Localization Support is based on the system libraries handling the locale. A locale is a set of language and cultural rules.

A BDL program needs to be able to determine its locale and act accordingly to be portable to different cultures.

Writing Programs

When writing a form or program source file, you use a specific character set. This character set depends upon the text editor or operating system settings you are using on the development platform. For example, when writing a string constant in a 4gl module, containing Arabic characters, you probably use the ISO-8859-6 character set.

Runtime System Settings

This section describes the settings defining the locale, changing the behavior of the runtime system.

Language Settings

The LANG environment variable defines the global settings for the language used by the application. This variable changes the behavior of the character handling functions, such as UPSHIFT, DOWNSHIFT. It also changes the handling of multi-byte characters. Invalid settings of LANG will cause compilation errors if a source file contains multi-byte characters.

With the LANG environment variable, you define the language, the territory (country) and the codeset (character set) to be used. The format of the value is normalized as follows, but may be specific on some operating systems:

language[_territory[.codeset]]

Warning: Most operating system vendors define specific set of values for the language, territory and codeset. For example, on a UNIX platform, you typically set "en_US.ISO8859-1" for a US English locale, while Microsoft Windows supports "English_USA.1252", or "en_us.1252".

For more details about supported locales, please refer to the operating system documentation (search for the 'setlocale' function).

See also Troubleshooting to learn how to check if a locale is properly set, and list the locales installed on your system.

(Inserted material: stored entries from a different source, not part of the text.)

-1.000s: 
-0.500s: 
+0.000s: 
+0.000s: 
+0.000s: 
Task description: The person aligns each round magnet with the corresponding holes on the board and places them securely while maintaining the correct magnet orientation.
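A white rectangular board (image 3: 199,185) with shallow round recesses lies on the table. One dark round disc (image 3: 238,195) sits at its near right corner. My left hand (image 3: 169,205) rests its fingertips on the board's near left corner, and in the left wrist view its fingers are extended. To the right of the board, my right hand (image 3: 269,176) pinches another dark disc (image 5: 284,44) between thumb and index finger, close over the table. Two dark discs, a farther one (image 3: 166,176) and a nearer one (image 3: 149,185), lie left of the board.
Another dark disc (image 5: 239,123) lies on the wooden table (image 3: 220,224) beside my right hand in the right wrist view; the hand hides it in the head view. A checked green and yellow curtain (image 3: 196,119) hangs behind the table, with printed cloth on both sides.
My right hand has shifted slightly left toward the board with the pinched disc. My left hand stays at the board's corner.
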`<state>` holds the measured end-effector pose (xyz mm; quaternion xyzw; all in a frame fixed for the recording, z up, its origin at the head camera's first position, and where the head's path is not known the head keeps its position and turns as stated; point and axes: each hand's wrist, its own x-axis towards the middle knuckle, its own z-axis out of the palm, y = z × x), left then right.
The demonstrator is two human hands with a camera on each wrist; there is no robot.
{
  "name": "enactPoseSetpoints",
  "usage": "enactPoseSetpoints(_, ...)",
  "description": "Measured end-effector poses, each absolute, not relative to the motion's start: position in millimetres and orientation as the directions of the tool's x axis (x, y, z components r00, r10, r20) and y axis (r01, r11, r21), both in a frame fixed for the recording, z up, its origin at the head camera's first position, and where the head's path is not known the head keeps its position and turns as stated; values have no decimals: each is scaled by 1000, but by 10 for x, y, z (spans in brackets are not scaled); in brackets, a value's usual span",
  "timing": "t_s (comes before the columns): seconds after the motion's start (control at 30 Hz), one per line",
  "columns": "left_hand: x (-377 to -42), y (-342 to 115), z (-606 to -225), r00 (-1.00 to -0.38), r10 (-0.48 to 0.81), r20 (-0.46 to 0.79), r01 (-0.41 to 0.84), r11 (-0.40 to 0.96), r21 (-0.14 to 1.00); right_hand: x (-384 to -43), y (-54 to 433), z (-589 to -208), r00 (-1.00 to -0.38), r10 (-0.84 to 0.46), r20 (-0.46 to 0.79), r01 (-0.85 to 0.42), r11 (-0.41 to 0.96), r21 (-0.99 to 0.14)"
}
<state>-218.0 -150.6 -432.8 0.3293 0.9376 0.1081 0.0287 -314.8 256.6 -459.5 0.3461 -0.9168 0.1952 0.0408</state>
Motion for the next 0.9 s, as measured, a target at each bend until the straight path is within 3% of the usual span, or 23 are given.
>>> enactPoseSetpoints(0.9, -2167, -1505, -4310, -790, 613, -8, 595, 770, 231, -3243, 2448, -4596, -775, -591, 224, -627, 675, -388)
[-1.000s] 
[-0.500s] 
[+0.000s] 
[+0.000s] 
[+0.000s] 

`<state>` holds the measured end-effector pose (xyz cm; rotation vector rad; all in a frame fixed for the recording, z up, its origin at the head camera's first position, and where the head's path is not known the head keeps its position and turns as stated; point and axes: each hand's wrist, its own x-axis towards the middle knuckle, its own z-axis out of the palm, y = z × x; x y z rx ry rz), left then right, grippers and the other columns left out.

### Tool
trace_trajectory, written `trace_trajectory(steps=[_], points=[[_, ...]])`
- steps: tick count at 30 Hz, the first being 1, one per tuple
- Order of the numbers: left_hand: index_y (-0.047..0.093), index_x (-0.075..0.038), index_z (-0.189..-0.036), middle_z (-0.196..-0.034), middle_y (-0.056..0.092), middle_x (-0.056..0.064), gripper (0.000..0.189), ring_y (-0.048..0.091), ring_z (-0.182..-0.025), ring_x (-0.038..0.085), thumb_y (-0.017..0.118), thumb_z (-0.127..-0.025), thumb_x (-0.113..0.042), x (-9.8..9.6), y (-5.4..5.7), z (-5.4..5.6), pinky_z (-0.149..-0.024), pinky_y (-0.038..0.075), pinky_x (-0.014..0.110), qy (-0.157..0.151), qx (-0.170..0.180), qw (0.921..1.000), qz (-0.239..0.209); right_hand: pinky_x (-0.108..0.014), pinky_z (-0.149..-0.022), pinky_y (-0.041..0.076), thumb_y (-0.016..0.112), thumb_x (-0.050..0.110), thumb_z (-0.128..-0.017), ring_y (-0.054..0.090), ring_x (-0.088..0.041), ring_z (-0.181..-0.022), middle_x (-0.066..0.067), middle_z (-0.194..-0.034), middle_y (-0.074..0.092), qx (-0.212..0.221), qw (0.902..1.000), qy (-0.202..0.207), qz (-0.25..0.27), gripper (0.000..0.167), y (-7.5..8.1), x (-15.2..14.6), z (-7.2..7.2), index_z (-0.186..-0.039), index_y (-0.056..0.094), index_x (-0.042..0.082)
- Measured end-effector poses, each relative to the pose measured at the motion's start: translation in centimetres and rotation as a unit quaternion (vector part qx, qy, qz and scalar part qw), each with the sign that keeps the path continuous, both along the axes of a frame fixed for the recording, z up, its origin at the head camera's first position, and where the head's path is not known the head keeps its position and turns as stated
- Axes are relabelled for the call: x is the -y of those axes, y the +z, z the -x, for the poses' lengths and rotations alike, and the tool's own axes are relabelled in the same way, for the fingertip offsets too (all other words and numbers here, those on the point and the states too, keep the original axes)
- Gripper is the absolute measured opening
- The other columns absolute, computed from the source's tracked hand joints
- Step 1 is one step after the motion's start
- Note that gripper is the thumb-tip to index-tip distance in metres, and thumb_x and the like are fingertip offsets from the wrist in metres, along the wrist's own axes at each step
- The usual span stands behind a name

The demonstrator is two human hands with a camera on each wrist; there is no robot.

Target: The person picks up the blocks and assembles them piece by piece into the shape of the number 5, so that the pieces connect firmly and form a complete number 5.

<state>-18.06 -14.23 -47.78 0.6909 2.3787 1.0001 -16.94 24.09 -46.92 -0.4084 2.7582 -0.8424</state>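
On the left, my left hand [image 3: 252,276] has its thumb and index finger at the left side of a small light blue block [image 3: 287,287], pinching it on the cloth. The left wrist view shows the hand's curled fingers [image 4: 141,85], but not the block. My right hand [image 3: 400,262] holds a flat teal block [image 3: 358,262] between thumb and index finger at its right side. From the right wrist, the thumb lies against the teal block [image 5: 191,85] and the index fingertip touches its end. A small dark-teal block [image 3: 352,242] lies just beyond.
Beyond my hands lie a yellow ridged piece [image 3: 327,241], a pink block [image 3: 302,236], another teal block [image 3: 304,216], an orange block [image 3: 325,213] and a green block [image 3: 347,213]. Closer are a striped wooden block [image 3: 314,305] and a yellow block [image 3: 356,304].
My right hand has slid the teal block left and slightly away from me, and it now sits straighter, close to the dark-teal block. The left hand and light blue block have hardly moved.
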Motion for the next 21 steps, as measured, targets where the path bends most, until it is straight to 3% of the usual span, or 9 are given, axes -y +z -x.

Numeric / Currency Settings

The standard environment variables (LC_MONETARY and LC_NUMERIC) defining numeric and monetary rules are ignored. The runtime system uses the DBMONEY or DBFORMAT environment variables to define numeric formatting and currency symbols.

Date and Time Settings

The standard information environment variable (LC_TIME) defining date and time rules is ignored. You must use the DBDATE environment variable to define date formatting.

Database Client Settings

This section describes the settings defining the locale for the database client.

Each database vendor has its own locale settings.

Warning: You must properly configure the database client locale in order to send/receive data to the database server, according to the locale used by your application. Both database client locale and application locale settings must match (you cannot have a database client locale in Japanese and a runtime locale in Chinese).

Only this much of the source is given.